From the way we have constructed our portfolio and the previous sections, we have at time $0\leq t\leq T$ we have
$$\begin{align*}
\Pi(t)&=\Delta(t)S(t)-V(S(t),t)\\
&=\Delta(t)\left\{S(0)+\int_{0}^{t}\mu S(s)\;ds+\int_{0}^{t}\sigma S(s)\;dW(s)\right\}\\
&\;\;\;\;-\left\{V(0)+\int_{0}^{t}\left(\mu S(s)V_{S}(S(s),s)+\frac{1}{2}\sigma^{2}S^{2}(s)V_{SS}(S(s),s)+V_{t}(S(s),s)\right)\;ds+\int_{0}^{t}\sigma S(s)V_{S}(S(s),s)\;dW(s)\right\}\\
&=\Delta(t)S(0)-V(0)\\
&\;\;\;\;+\int_{0}^{t}\left[\Delta(t)\mu S(s)-\left(\mu S(s)V_{S}(S(s),s)+\frac{1}{2}\sigma^{2}S^{2}(s)V_{SS}(S(s),s)+V_{t}(S(s),s)\right)\right]ds\\\
&\;\;\;\;+\int_{0}^{t}\left[\Delta(t)\sigma S(s)-\sigma S(s)V_{S}(S(s),s)\right]dW(s).
\end{align*}$$

We seek to eliminate the uncertainty in $\Pi$, so we match for each time
$$\Delta(t)=V_{S}(S(t),t).$$
(Observe very carefully below how this substitution works!)

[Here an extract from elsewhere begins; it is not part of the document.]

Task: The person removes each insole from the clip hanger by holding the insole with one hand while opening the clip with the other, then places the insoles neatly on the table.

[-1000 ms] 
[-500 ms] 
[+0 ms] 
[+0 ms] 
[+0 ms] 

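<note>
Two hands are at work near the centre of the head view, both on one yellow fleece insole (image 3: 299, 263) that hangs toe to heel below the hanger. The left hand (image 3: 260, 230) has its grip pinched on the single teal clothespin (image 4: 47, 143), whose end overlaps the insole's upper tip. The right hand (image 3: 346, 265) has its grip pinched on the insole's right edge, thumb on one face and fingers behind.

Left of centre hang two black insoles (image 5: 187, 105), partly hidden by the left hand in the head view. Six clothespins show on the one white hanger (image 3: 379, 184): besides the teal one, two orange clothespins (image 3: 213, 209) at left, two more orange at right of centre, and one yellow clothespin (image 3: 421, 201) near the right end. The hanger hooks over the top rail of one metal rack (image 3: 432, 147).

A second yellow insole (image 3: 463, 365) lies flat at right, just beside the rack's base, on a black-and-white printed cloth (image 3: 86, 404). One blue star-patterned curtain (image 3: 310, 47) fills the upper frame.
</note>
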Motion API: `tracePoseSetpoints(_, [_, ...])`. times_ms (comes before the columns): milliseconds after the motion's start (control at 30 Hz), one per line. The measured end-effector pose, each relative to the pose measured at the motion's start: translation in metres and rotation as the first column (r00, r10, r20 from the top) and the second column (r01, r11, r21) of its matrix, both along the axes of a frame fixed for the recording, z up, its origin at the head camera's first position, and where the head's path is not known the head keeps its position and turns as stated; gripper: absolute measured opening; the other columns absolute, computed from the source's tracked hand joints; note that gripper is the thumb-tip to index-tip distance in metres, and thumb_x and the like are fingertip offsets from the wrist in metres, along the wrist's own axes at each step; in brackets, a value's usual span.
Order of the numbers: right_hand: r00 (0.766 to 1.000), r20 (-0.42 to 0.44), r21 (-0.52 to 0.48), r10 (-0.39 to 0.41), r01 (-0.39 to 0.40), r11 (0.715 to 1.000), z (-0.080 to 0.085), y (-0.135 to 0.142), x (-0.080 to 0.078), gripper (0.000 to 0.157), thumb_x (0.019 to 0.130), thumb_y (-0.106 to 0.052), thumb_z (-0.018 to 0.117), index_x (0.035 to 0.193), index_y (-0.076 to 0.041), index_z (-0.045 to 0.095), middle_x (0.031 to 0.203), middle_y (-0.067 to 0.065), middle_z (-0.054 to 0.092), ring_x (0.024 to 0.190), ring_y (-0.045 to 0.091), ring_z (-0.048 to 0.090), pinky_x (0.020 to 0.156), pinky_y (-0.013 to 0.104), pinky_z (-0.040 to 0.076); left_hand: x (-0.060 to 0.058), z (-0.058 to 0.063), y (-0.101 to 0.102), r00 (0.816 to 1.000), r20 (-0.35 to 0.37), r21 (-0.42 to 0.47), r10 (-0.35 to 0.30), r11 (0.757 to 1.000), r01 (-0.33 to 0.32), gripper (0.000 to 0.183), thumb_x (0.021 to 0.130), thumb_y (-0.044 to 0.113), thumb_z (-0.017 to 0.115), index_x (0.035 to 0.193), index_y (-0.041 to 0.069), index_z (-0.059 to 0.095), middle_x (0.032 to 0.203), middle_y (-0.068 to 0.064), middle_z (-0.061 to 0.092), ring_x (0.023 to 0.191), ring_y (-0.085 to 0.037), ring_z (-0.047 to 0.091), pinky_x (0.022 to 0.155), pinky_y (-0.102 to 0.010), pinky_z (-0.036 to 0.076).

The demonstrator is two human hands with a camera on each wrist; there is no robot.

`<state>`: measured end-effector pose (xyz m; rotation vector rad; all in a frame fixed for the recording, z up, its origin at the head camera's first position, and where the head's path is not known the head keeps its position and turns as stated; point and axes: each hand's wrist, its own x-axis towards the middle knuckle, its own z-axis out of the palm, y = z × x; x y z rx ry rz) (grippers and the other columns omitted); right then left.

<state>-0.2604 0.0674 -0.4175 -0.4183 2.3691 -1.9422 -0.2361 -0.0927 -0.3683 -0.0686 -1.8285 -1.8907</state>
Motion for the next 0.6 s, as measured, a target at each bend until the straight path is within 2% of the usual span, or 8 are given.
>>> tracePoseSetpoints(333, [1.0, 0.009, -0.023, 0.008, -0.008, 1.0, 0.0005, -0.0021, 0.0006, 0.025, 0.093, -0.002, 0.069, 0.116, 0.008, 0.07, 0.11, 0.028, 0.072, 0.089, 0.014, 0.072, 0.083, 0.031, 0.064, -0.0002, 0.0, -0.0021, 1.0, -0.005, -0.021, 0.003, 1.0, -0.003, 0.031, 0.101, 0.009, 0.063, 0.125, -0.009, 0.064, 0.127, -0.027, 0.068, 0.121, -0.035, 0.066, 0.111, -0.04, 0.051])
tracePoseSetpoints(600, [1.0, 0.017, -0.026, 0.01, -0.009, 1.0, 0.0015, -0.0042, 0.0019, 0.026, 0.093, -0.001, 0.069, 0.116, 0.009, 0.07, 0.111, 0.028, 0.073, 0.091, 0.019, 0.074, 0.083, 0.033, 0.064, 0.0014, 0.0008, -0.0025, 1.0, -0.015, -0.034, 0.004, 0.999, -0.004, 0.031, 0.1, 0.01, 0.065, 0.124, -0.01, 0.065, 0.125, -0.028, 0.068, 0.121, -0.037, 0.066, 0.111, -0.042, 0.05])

Thus, $\Pi$ being riskless, we must have in order to preclude arbitrage opportunities with this portfolio,
$$\begin{align*}
\Pi(t)&=V_{S}(S(0),0)S(0)-V(0)\\
&\;\;\;\;+\int_{0}^{t}\left[\left(\mu V_{S}(S(s),s)S(s)-\mu S(s)V_{S}(S(s),s)\right)-\left(\frac{1}{2}\sigma^{2}S^{2}(s)V_{SS}(S(s),s)+V_{t}(S(s),s)\right)\right]ds\\\
&\;\;\;\;+\int_{0}^{t}\left[\sigma V_{S}(S(s),s)S(s)-\sigma S(s)V_{S}(S(s),s)\right]dW(s).\\
&=V_{S}(S(0),0)S(0)-V(0)-\int_{0}^{t}\left[\frac{1}{2}\sigma^{2}S^{2}(s)V_{SS}(S(s),s)+V_{t}(S(s),s)\right]ds\\
&=\Pi(0)e^{rt}\\

&=\text{value of risk free money market account at time}\;t\;\text{with initial investment}\;\Pi(0).
\end{align*}$$

Note that with the non-differentiable Brownian motion now gone, we can legitimately pass to the differential form of this expression by using the fundamental theorem of calculus.  Differentiating with respect to $t$ we have the localized version of $\Pi$ given by
$$\Pi_{t}=-\left(V_{t}+\frac{1}{2}\sigma^{2}S^{2}V_{SS}\right)=r\Pi(0)e^{rt}=r\Pi=r(SV_{S}-V).$$
Consequently,
$$V_{t}+\frac{1}{2}\sigma^{2}S^{2}V_{SS}+rSV=rV.$$
Note that we also have
$$V_{t}+\frac{1}{2}\sigma^{2}S^{2}V_{SS}=-r\Pi_{0}e^{rt}.$$
Of coruse we don't know $\Pi_{0}$ a priori, so we appeal to the previous PDE, which is known as the Black-Scholes PDE.  Observe that despite $S$ being present, there is nothing random about the PDE and $S$ can be regarded as as dummy variable.  It is the no-arbitrage requirement that leads to a deterministic outcome, and at each time/asset price $(S(t),t)$ we have the price given by the solution to the PDE, with remaining time to expiry beign $T-t$.

It is backwards parabolic, and so requires a terminal condition $f$ and time $t=T$, the payoff for the specific derivative under consideration.  Additional boundary conditions will lead to prices for other more exotic options discussed in subsequent posts.